I certainly think that the moment that you start thinking of criticism as a writerly practice (which I wasn’t thinking so much back then, but I would think now) would definitely approach the kinds of things that have been said about curatorial practice — that it has a kind of performativity and produces affects of its own. And whether it’s important or not to call those art, I would not say that now.

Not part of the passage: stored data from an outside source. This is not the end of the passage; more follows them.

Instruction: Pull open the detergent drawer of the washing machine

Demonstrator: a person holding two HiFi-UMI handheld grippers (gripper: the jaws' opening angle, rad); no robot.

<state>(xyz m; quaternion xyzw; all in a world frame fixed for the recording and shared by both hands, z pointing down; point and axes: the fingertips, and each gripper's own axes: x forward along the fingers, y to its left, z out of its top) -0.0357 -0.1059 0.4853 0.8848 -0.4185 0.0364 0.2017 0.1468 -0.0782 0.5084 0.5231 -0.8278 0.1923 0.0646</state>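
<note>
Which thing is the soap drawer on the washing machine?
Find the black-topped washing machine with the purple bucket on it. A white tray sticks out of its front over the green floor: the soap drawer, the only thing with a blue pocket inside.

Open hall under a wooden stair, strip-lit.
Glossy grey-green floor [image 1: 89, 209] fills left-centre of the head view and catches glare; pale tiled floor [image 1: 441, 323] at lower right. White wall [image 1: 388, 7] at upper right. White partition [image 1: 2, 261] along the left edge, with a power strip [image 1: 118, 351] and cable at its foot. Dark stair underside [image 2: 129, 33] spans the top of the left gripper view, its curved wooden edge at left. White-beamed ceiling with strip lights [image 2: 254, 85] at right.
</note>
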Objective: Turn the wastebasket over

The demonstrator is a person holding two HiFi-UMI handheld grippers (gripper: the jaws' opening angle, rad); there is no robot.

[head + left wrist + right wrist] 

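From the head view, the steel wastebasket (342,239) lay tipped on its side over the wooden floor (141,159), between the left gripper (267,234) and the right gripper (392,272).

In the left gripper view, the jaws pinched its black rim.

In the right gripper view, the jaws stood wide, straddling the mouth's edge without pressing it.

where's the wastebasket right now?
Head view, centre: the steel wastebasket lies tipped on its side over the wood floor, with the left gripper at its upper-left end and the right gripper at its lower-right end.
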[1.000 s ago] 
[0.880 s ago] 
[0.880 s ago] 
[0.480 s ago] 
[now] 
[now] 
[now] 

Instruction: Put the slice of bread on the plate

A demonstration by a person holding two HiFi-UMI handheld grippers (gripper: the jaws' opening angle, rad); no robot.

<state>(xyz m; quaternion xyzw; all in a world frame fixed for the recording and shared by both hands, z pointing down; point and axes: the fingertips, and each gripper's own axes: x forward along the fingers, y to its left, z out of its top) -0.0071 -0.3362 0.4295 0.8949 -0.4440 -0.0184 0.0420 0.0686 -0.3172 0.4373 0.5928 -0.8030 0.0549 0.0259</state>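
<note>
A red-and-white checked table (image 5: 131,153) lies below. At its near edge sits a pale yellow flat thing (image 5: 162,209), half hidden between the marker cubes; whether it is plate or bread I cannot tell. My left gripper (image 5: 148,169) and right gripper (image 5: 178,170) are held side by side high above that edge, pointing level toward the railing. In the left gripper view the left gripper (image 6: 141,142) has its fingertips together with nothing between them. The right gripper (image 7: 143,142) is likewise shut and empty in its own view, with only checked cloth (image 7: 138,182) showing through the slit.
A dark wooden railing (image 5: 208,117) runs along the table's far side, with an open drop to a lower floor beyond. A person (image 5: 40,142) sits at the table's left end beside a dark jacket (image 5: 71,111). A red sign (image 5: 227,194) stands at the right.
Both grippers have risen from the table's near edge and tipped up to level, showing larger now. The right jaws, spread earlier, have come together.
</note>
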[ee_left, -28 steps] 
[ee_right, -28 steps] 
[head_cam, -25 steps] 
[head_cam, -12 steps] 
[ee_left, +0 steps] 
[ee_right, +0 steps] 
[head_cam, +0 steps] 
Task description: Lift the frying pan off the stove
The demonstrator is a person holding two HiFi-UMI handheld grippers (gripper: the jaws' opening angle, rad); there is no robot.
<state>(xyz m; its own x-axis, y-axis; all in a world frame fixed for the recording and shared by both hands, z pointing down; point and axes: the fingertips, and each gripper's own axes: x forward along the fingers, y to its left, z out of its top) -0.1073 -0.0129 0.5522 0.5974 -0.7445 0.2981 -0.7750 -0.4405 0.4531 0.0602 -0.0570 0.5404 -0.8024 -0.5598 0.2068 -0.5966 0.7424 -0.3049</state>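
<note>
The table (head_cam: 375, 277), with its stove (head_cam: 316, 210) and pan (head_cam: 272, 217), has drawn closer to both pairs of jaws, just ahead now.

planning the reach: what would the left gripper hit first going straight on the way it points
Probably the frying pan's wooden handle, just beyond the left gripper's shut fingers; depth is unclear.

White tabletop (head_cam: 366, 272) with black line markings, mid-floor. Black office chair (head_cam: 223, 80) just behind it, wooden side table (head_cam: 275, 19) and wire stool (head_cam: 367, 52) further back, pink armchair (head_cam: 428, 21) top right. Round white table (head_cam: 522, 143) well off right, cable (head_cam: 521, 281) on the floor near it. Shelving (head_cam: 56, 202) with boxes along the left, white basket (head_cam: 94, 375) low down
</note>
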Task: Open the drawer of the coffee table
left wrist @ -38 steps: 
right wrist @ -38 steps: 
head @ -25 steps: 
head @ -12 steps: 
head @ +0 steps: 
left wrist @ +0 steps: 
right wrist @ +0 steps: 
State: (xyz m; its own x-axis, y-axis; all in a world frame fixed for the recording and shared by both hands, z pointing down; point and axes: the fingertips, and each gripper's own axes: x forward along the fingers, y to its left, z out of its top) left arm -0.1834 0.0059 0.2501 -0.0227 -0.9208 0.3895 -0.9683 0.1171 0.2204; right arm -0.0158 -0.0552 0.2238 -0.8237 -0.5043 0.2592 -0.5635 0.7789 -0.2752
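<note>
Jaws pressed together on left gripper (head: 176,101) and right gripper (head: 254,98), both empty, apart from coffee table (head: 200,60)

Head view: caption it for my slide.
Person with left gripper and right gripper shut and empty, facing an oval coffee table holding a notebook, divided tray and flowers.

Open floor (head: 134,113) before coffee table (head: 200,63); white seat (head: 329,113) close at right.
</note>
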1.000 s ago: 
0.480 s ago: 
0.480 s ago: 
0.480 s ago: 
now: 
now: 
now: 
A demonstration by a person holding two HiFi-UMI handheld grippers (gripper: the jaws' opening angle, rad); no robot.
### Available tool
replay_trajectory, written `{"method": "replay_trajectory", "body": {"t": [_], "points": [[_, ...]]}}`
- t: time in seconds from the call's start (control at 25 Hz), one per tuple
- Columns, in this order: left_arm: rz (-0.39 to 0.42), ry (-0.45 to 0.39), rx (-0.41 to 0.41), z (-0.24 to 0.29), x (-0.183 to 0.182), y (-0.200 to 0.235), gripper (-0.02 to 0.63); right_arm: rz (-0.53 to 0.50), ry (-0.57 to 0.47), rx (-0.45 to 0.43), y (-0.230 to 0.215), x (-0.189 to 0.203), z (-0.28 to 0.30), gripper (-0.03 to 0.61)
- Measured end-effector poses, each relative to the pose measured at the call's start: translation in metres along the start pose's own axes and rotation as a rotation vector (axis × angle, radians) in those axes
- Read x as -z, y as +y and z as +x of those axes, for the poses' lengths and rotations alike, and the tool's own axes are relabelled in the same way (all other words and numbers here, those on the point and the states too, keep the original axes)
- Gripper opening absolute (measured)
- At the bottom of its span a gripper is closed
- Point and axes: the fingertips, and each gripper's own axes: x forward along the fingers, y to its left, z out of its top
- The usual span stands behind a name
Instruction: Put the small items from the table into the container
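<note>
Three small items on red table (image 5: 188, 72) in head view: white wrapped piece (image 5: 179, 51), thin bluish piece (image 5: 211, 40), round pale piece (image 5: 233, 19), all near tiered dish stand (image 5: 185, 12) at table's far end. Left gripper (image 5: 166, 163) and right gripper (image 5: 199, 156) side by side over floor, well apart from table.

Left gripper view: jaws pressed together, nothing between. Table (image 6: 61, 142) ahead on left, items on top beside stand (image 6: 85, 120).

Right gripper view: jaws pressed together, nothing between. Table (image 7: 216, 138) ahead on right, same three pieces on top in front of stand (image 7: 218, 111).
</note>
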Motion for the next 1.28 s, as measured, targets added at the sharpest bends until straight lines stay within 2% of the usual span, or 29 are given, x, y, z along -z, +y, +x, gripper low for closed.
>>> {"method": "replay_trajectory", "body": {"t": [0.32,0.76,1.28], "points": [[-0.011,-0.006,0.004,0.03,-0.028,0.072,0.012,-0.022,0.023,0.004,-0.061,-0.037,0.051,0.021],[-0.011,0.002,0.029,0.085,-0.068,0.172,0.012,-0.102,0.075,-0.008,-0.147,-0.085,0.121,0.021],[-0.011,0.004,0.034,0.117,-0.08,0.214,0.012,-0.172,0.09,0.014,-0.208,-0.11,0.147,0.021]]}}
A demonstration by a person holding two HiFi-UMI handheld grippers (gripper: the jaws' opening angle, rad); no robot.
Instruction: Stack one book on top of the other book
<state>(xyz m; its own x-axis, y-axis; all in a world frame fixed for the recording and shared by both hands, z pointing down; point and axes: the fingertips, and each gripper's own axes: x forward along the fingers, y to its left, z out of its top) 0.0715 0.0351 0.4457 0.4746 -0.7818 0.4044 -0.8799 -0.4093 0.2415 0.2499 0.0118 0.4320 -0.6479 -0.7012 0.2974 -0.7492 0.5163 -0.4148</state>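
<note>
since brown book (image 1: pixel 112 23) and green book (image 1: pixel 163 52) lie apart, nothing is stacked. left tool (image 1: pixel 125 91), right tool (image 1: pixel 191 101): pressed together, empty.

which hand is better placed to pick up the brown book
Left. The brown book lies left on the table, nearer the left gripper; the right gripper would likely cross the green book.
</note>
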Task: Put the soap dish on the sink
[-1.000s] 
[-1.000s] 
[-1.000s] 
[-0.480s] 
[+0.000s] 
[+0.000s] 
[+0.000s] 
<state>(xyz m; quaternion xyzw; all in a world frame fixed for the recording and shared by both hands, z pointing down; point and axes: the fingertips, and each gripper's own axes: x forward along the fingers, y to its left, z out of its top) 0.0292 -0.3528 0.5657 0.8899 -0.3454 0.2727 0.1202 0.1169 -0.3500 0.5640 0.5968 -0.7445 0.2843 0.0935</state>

But it is certainly not merely reactive in the classical sense of the object produced by an artist and responded to by a critic. That I don’t think is the paradigm anymore. mm: In this situation, do you understand previously formulated

critical practices of resistance to classical and modern architecture, which in Eisenman’s case also introduced the shift from the metaphysical project of architecture to architecture after the metaphysical, as accomplished, or still active and ­ open-ended? Are they adaptive and adaptable? Or are these critical practices ignored and abandoned, unfinished by contemporary non-critical practices?

sl: Okay, well, I just opened the show yesterday that I curated

at the Canadian Centre for Architecture (CCA) * called Take Note, and it takes as its ground zero Peter Eisenman’s Notes on Conceptual Architecture. So it takes exactly your question

* [Ed. Note: The CCA hosted Sylvia Lavin’s exhibition Take Note in the Octagonal Gallery from February 4 to May 30 2010.]